Funcom cites games like Dear Esther and Gone Home to help you place The Park in a neat little genre slot. It might also have mentioned PT, the increasingly ephemeral Silent Hills teaser; there's a section that takes a leaf straight out of Hideo Kojima's book of tricks. But PT is designed to be deeply, affectively and effectively terrifying, whereas The Park doesn't quite have those ambitions: it's a story first, and scary second.
That's not to say it's not scary, and not just because the core premise of a child in danger is likely to push a few buttons. While jump scares are few (there's only one I can think of outside of the House of Horrors, where such things naturally belong), there are a handful of deeply creepy moments I did not enjoy at all. Well, I mean: I enjoyed them, but I enjoyed them while muttering "no, no, no, no," to myself and attempting to dig a hole in my chair back with my shoulder blades.
The subtle things add up and weigh upon you so that when something goes more seriously off-key it’s almost a relief. Sometimes a pants-shitting relief, of course.
Horror fans will be disappointed if they go in hoping for something really terrifying - but then they always are. We've had this argument many a time, but once more, for the record: I believe you need to willingly engage with horror instead of sitting around testing your machismo against it, or you're just wasting everybody's time.
It is worthwhile letting the atmosphere of The Park suck you in. Right from the get-go, something is obviously wrong - and it's interesting how effectively this wrongness works across multiple escalations. The subtle things, like hissing loudspeakers and too-cheerful music, add up and weigh upon you so that when something goes more seriously off-key it's almost a relief. Sometimes a pants-shitting relief, of course.
I was actually a little disappointed when the pieces started to come together towards the end of the game, as it began to feel heavy-handed. It's hard to talk about this without spoilers, but the effectiveness of the game's atmosphere broke down when the horror elements began escalating. At one point I was creeping around corridors feeling more than a little uneasy, only to open a door and find broken baby dolls hanging from the ceiling. I started to laugh. Dolls like that are such a commonly-used horror prop - especially in stories involving children - that it was like putting up a sign saying "this is creepy; you should be scared now".
That said, I'm not sure this wasn't deliberate. Maybe Funcom was lulling me into a sense of security and familiarity - broken dolls, blood stains, ho hum - so that when it did something quite unusual and terrifying moments later, I nearly threw up. I don't want to spoil that, but let's just say it broke the rules of what games are supposed to do, and thereby very effectively evoked a feeling of great unease.

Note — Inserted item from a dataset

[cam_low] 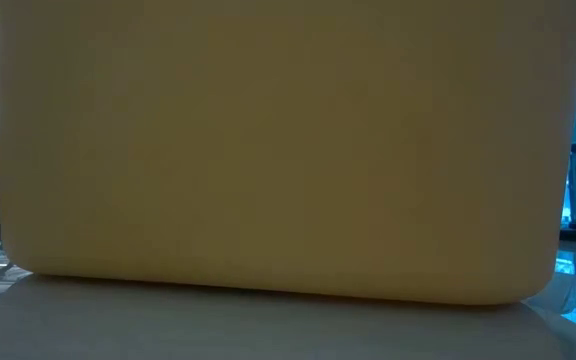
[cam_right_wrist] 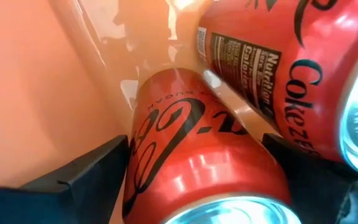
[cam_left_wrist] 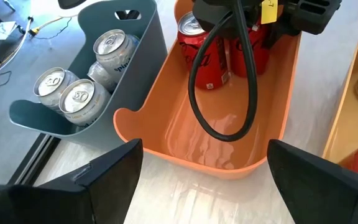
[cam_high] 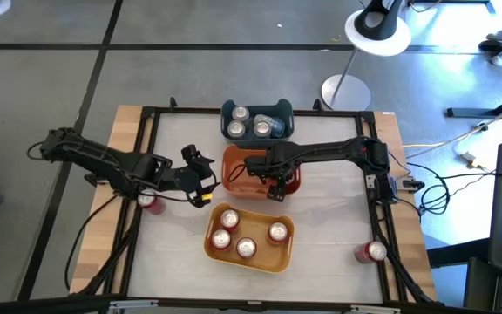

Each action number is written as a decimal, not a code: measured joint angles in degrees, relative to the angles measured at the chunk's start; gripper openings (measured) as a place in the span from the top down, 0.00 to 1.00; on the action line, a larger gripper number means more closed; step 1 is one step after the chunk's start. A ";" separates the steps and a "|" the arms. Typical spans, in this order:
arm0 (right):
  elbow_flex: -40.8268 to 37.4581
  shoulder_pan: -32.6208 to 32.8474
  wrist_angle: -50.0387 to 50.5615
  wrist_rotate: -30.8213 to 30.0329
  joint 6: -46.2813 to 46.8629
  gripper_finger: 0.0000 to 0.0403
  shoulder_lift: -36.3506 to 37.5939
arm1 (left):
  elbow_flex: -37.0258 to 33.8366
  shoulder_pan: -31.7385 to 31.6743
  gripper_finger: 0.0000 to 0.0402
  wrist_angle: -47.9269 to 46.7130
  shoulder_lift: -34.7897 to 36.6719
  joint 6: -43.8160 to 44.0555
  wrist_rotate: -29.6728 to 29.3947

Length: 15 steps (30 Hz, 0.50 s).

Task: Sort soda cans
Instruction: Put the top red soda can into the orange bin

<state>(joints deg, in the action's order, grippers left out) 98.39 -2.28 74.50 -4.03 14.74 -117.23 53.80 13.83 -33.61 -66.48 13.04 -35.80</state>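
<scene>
Two red soda cans stand in the orange bin [cam_high: 234,166]. My right gripper [cam_high: 274,181] reaches down into that bin and is shut on one red can [cam_right_wrist: 191,162], next to the other red can [cam_right_wrist: 272,68]. My left gripper [cam_left_wrist: 204,180] hovers open over the table just left of the orange bin, holding nothing. Silver cans [cam_left_wrist: 79,93] sit in the teal bin [cam_high: 257,120]. Several red cans [cam_high: 247,235] stand in the yellow bin [cam_high: 286,257]. One loose red can [cam_high: 151,201] lies under my left arm, and another [cam_high: 372,252] lies near the table's right edge. My right gripper pinches the red can's body [cam_right_wrist: 166,143] just below its top rim, one finger [cam_right_wrist: 86,171] on each side, coming from above. The can stands upright in the orange bin, close against the neighbouring red can. Its base does not show in the right wrist view.
The yellow bin's wall [cam_low: 288,150] fills the low view. A black frame [cam_high: 146,157] runs round the table top. Bare table lies to the left of the yellow bin and to its right, between the bin and the loose can.
</scene>
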 joint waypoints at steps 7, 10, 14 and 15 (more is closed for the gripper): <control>1.14 0.03 2.84 0.15 -0.02 0.10 -0.04 | 0.00 -0.01 0.17 0.00 0.00 0.00 0.00; 3.17 0.07 5.20 0.20 -0.02 0.10 -0.04 | 0.01 0.01 0.17 0.00 0.00 0.37 0.01; 6.86 0.07 8.38 0.20 -0.02 0.10 -0.04 | 0.00 -0.01 0.17 -0.02 0.00 0.61 0.01; 7.89 0.07 9.19 0.20 -0.02 0.10 -0.04 | 0.00 0.00 0.17 -0.02 0.00 0.67 0.01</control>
<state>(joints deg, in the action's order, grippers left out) 106.28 -2.22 83.69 -3.84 14.72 -117.27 53.80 13.83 -33.63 -66.48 13.71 -35.79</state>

There's a lot going on in the story. The Secret World fans can enjoy a little geek out over the background story of Atlantic Island Park, which is nice, but the core plot is Lorraine's journey. It's not straightforward; the player is left questioning how much of what they see is real, what happened and when it all happened.
This lends a bit of welcome texture in a medium where stories usually come pre-chewed for easy digestion. Lorraine seems to have multiple voices, perhaps speaking from different times in her life, and reconciling them with the Lorraine you're playing as is a pleasant bit of mental mastication. A fairytale motif runs parallel to your journey and Lorraine's history, swimming closer together until the stories are overtly joined and dance about each other for the latter third. (Partway through my trek around the grounds, I realised this motif is embedded in the landscape and the gameplay in a way I hadn't consciously noticed until then. Pretty cool.)
Video games in general are not massively good at subtlety - probably because as a medium it is generally fearful of letting anybody feel lost and confused - and The Park doesn't quite manage to avoid tropes in tackling some pretty delicate subject matter. The vague ending helps sidestep this a bit, though.
Anyway. I have one more thing to say about The Park, and it is something I said aloud to the screen at least three times: f**k you, Chad. I'm looking forward to talking to other people who also hate Chad.
The Park launches on Steam today for Mac and PC. It's going for $10 during its launch window and will be $13 thereafter.